Something that I'm having problems with right now is being able to read the html data and parsing the forms.



html = response.read()
forms = ParseResponse(response, backwards_compat=False, request_class=request)

print html
print forms

In this, html would equal the proper html value on the page; and forms would equal []



forms = ParseResponse(response, backwards_compat=False, request_class=request)
html = response.read()

print html
print forms

In this, html would equal None; and forms would equal [<ClientForm.HTMLForm instance at 0x00000000033203C8>] which is what it should equal.

So what i need to do is have the same urllib2.request object available for 2 different uses.
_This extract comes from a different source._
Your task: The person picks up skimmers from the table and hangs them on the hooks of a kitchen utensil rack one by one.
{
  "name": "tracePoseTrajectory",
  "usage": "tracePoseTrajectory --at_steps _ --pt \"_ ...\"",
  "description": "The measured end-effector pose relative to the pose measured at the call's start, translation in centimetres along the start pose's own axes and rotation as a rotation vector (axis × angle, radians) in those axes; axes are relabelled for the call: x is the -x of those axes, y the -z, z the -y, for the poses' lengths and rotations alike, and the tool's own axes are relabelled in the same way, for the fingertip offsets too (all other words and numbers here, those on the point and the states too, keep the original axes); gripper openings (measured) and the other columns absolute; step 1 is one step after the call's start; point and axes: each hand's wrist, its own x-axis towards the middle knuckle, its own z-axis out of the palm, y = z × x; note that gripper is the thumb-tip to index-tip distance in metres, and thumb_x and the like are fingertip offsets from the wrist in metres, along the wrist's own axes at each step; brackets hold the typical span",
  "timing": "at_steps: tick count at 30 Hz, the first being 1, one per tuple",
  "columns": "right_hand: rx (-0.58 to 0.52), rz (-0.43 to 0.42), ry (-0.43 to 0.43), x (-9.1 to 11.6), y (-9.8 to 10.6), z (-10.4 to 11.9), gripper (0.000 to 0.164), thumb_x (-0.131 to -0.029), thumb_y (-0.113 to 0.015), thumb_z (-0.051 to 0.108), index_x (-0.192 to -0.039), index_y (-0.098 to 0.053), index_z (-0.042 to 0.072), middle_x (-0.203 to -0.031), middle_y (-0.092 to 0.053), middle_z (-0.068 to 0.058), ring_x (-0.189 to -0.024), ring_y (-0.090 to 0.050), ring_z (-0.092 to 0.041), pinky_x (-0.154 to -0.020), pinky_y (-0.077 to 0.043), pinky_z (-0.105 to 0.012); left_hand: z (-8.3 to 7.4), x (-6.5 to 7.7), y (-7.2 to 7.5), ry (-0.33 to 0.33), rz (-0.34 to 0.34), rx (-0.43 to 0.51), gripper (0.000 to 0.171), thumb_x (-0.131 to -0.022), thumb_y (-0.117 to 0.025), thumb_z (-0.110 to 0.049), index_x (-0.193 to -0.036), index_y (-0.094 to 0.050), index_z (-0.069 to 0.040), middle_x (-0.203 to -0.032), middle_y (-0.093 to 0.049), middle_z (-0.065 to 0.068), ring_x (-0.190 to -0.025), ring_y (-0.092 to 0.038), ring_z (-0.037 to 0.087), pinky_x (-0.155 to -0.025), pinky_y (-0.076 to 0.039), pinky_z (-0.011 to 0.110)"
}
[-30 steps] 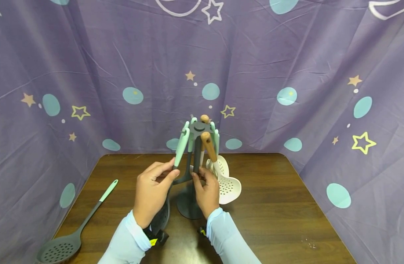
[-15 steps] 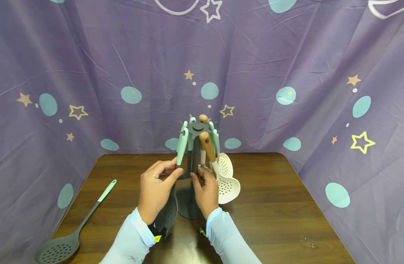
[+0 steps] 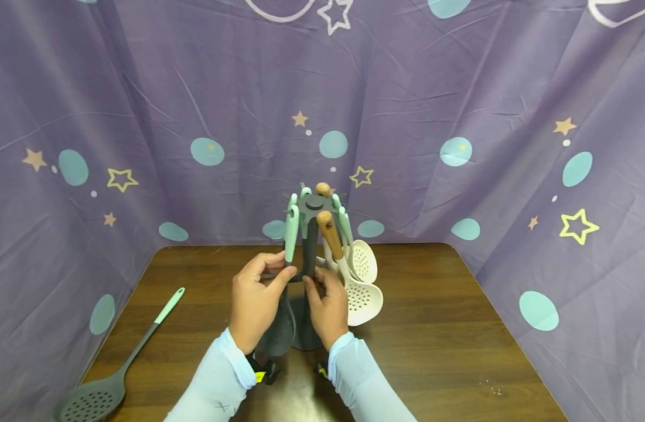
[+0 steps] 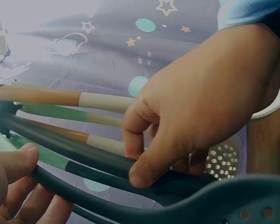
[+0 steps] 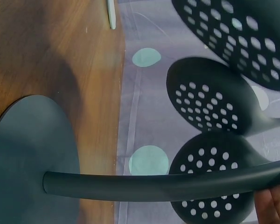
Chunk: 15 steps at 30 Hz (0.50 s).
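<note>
A dark utensil stand with a round base holds several hanging utensils, some with mint-green handles and some with wooden ones. My left hand pinches a skimmer just below its mint-green handle; the dark perforated head hangs beneath that hand. Thumb and fingers of my right hand grip the stand's pole, which the left wrist view also shows. At the right side hangs a white skimmer with a wooden handle. Dark skimmer heads hang beyond the pole in the right wrist view.
A dark slotted turner with a mint-green handle lies at the left of the wooden table. Purple patterned curtains enclose the table at the back and both sides. Small white specks mark the front right.
My left hand has shifted right with the skimmer, toward the pole. The rear white skimmer has swung further out to the right. My right hand keeps its grip on the pole.
</note>
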Motion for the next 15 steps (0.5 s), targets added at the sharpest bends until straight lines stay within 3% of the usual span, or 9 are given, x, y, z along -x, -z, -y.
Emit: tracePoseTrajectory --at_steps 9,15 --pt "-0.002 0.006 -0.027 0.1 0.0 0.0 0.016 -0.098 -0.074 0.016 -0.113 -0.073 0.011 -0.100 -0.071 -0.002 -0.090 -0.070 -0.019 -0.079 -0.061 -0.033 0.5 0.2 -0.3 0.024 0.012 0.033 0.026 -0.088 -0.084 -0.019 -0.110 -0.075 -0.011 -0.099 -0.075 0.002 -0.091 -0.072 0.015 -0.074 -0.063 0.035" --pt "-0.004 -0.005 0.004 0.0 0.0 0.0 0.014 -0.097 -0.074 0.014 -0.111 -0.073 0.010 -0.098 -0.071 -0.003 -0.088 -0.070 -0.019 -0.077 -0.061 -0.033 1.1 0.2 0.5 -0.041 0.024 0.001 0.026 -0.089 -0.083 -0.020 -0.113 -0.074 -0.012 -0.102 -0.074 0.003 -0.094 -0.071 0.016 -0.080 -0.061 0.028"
Reading and Parsing.

Thanks
~Cody Woolaver

Pyro.699
July 18th, 2009, 09:04 AM
So i found out some interesting information.

This is happening because each class (at somepoint) calls response.read() and because this is a buffered function, once it reaches the end of the buffer, it stays there, it doesn't get reset the next time you call it.
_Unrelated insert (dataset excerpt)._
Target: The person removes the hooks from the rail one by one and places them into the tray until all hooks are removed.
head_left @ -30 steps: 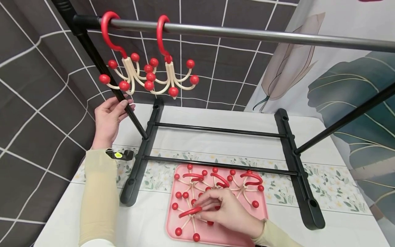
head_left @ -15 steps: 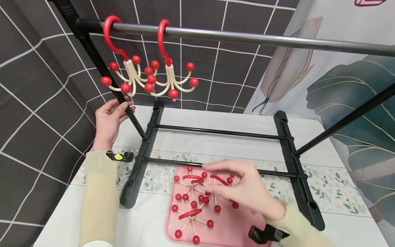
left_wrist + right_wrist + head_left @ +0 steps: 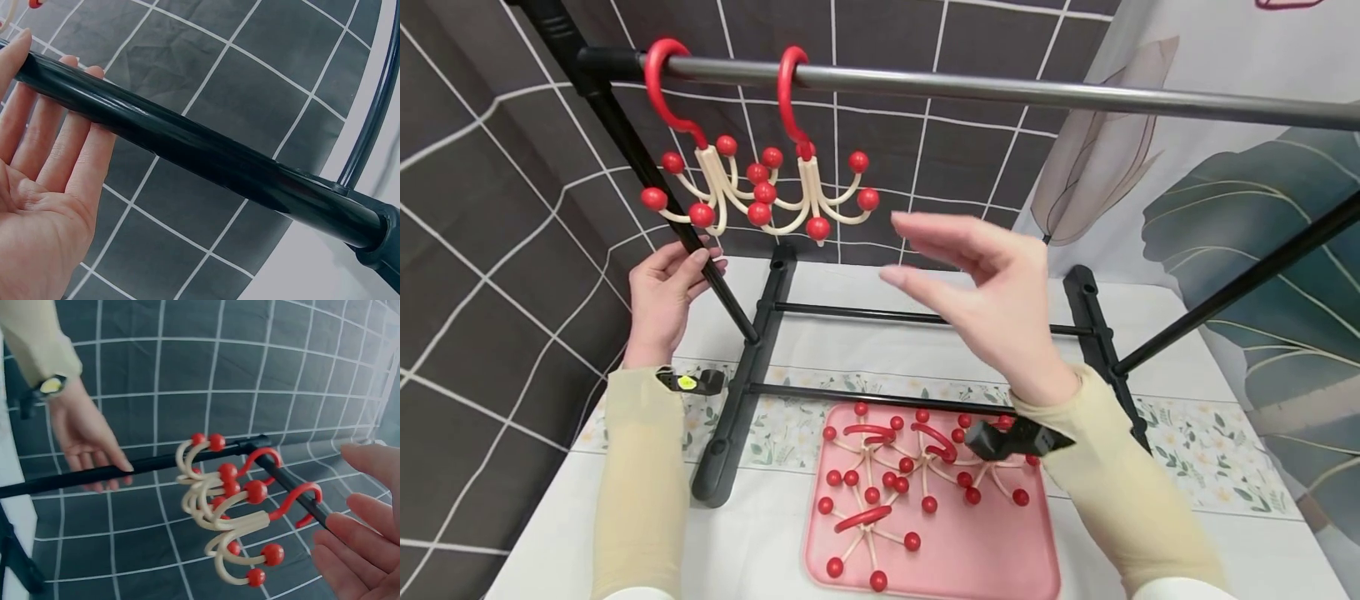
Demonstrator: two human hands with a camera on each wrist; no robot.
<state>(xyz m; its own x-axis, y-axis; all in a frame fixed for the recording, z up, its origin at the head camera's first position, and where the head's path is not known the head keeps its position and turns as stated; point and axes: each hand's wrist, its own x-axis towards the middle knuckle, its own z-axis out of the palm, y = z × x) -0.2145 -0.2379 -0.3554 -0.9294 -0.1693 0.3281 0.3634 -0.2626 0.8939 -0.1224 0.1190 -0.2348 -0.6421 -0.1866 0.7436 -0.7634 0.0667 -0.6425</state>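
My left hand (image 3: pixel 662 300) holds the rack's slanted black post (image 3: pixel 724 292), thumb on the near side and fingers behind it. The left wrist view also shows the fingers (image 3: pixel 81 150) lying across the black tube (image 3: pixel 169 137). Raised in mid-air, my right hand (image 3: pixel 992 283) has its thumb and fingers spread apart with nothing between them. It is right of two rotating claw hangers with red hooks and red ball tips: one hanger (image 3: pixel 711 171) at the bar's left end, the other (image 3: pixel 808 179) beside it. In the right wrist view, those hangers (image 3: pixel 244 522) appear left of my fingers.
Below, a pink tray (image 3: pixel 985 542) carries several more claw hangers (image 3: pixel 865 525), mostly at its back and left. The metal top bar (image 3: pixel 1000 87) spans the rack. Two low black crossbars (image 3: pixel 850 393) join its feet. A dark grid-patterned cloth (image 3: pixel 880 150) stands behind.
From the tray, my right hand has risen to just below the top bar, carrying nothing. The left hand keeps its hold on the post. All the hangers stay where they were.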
This means that if i was to call response.read() 2 times in a row, it wouldn't work because the buffer has already reached the EOF marker. So what needs to be done is to have the buffer reset. Or something close to that, im not really 100% if i go that right, i was talking with a friend and heres what he said:



*One option is to wrap your file like object in another object
*ie.
*You store the results of the read inside the class
*and then you override the read method
*In the read method, you return the data if you already have it or use the file object to get it if you don't


That didn't make a great deal of sense to me, but maybe you guys would be able to help me (hes offline now so i cant ask for more detail now).

Thanks once again Ubuntu Forums
~Cody Woolaver

smartbei
July 18th, 2009, 10:26 AM
Here is what I came up with:



class ResponseProxy(object):
def __init__(self, response):
self.resp = response
self.data = self.resp.read()
self.index = 0

def reset(self):
self.index = 0

def read(self, n = None):
if n == None:
self.index = len(self.data)
return self.data[self.index:]

to_return = self.data[self.index:self.index + n]
self.index += n
return to_return

def __getattr__(self, name):
if name in self.__dict__:
return self.__dict__['name']
else:
return getattr(self.resp, name)

What this does is act as a proxy for the response object. As you can see, it receives it in the constructor, and then redefine it's read to take the data from the then variable we create (self.data).

The tricky part is what we do in the __getattr__. When a __getattr__ is defined, all syntax of the form <instance>.<name> is passed to the __getattr__ method os the <instance>, with the <name> as a parameter. Play around with it a bit (create a __getattr__ that just does 'print name' and you'll get the idea).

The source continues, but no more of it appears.